Honoring his memory in the digital age

The possibilities of social networks are so extensive that they help you get back to life when it hits you hard. The sudden death of her husband left Giuliana devastated and alone with two young daughters. Overcoming one day after another tested her resistance and her imagination until she discovered through digital platforms a multiplier means of communication to navigate through grief. She is the main character of the book ‘Life was that’ by the writer Carmen Amoraga (2014 Nadal Prize) and deals with death in digital times, new ways of communicating, as well as new spaces for mourning.

There is no doubt of the importance to the grieving process in our connected lives. «When our grandmothers lost a family member, they dressed in black, mourning; Now the platforms cover that need to socially express the loss,” says Montserrat Lacalle Sisteré, collaborating professor of Psychology and Educational Sciences Studies at the Open University of Catalonia. Platforms can be an effective support tool in this process, and one of the reasons is that through them we have been able to recover the manifestation of mourning as a social experience.

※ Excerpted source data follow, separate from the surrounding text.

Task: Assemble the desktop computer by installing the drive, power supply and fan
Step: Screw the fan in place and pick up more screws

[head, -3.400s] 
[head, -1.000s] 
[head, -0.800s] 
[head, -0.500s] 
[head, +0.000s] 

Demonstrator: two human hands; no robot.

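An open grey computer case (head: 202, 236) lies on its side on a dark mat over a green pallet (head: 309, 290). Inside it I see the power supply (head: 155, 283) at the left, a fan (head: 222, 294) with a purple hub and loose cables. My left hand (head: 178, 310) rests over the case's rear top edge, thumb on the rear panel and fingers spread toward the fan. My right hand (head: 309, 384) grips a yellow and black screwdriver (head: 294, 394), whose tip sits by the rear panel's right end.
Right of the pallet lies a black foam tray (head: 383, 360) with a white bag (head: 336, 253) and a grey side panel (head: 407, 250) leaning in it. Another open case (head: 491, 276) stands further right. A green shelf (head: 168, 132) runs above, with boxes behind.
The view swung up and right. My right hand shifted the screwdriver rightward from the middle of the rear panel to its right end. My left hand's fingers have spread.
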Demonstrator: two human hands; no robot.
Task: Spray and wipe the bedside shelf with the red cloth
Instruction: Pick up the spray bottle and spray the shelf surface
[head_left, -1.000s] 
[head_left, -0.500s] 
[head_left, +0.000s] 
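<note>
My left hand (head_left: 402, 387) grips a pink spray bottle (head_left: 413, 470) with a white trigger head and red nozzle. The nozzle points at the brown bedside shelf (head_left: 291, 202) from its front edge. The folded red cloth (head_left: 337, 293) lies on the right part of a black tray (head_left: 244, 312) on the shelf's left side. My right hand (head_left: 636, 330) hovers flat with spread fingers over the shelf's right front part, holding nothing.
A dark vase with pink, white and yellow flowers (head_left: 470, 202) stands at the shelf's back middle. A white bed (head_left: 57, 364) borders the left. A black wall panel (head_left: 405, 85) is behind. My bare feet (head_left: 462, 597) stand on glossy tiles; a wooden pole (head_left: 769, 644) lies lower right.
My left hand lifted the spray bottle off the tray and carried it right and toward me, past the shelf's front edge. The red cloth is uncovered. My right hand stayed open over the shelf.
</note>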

«There are identities that are psychologically constructed through the gaze of others: how I feel when I expose myself socially. “Facebook or Twitter can do a good job in that area,” she explains.

Hugs and virtual support

One of the longings in loss is to talk to your loved one again. New technologies are achieving this in a ‘virtual’ way, thanks to artificial intelligence. Korean television broadcast the virtual reality reunion of grieving mother Jang Ji-sung with her late daughter Nayeon. The so-called griefbots (literally, grieving robots) are chatbots created from the digital footprint that the loved one leaves behind: a whole legacy of social media posts, videos, photos, emails and text messages that feed an artificial neural network. They allow you to imitate the style and way of thinking of the deceased person. This way, her loved ones can continue talking to her post-mortem. It fulfills a positive psychological function in the grieving process, although there are authors who warn of ethical risks in robot-human interaction.

On the Internet, dying is not a problem. Accounts remain and are not closed due to inactivity as is the case with emails. Sometimes the profile remains as the person left it. Facebook or Twitter have special protocols to follow if necessary.

The first offers the option of having a legacy contact to whom all information can be transferred once the user’s death is notified. Additionally, he is the person who will manage our account if it becomes an online obituary. The feature is activated when family members notify that the user has died. Users can decide in advance what they want to happen to their accounts when they die, whether to delete them or keep them as a keepsake.

The company created a specific section to honor the deceased relative or friend, more control actions for posthumous administrators and the use of artificial intelligence to avoid unpleasant situations such as receiving a notification for the birthday of a deceased person or invitations to events.

Laws are also beginning to recognize how important our digital existence is for our loved ones after we die. There are start-ups that allow people to create ‘a digital will’ that only releases access to social media accounts and digital assets to a designated executor. Some funeral homes offer the service of recovering the digital legacy of the deceased.